WORK ITEM » Reproduce the listing exactly, with no pictures in your copy.

# # # # # # #

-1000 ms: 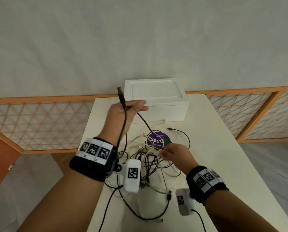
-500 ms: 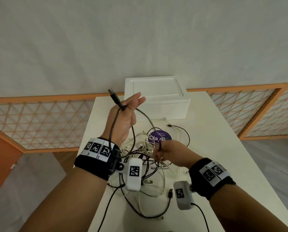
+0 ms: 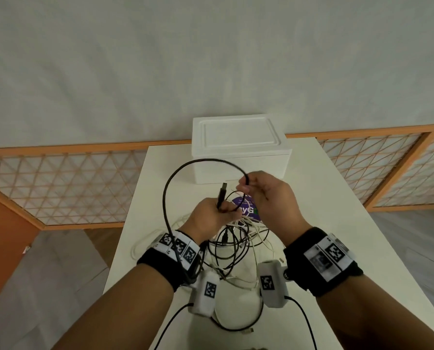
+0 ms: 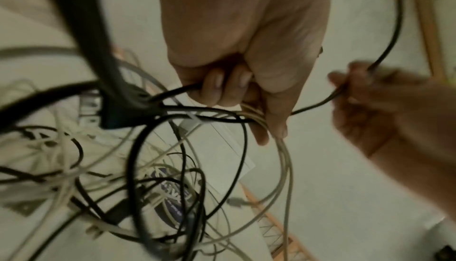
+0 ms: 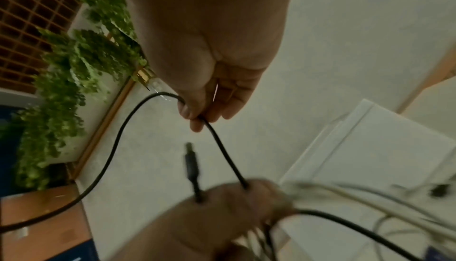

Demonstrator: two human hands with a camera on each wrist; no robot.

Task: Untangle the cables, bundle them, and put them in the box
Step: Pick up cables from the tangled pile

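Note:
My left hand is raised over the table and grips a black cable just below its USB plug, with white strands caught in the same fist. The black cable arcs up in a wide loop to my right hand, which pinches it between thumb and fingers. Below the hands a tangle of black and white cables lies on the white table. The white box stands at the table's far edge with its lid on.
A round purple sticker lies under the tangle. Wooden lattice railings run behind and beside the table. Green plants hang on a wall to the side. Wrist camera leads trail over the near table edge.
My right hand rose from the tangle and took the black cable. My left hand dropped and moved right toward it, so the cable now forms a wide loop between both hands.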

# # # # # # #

THE COMPLETED TASK »
-1000 ms: 
-500 ms: 
+0 ms: 
+0 ms: 
+0 ms: 

Demonstrator: two human hands with a camera on each wrist; no robot.

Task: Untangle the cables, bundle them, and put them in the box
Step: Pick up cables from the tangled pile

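Note:
My left hand is raised over the table and grips a black cable just below its USB plug, with white strands caught in the same fist. The black cable arcs up in a wide loop to my right hand, which pinches it between thumb and fingers. Below the hands a tangle of black and white cables lies on the white table. The white box stands at the table's far edge with its lid on.
A round purple sticker lies under the tangle. Wooden lattice railings run behind and beside the table. Green plants hang on a wall to the side. Wrist camera leads trail over the near table edge.
My right hand rose from the tangle and took the black cable. My left hand dropped and moved right toward it, so the cable now forms a wide loop between both hands.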

With that, the exercise is finished.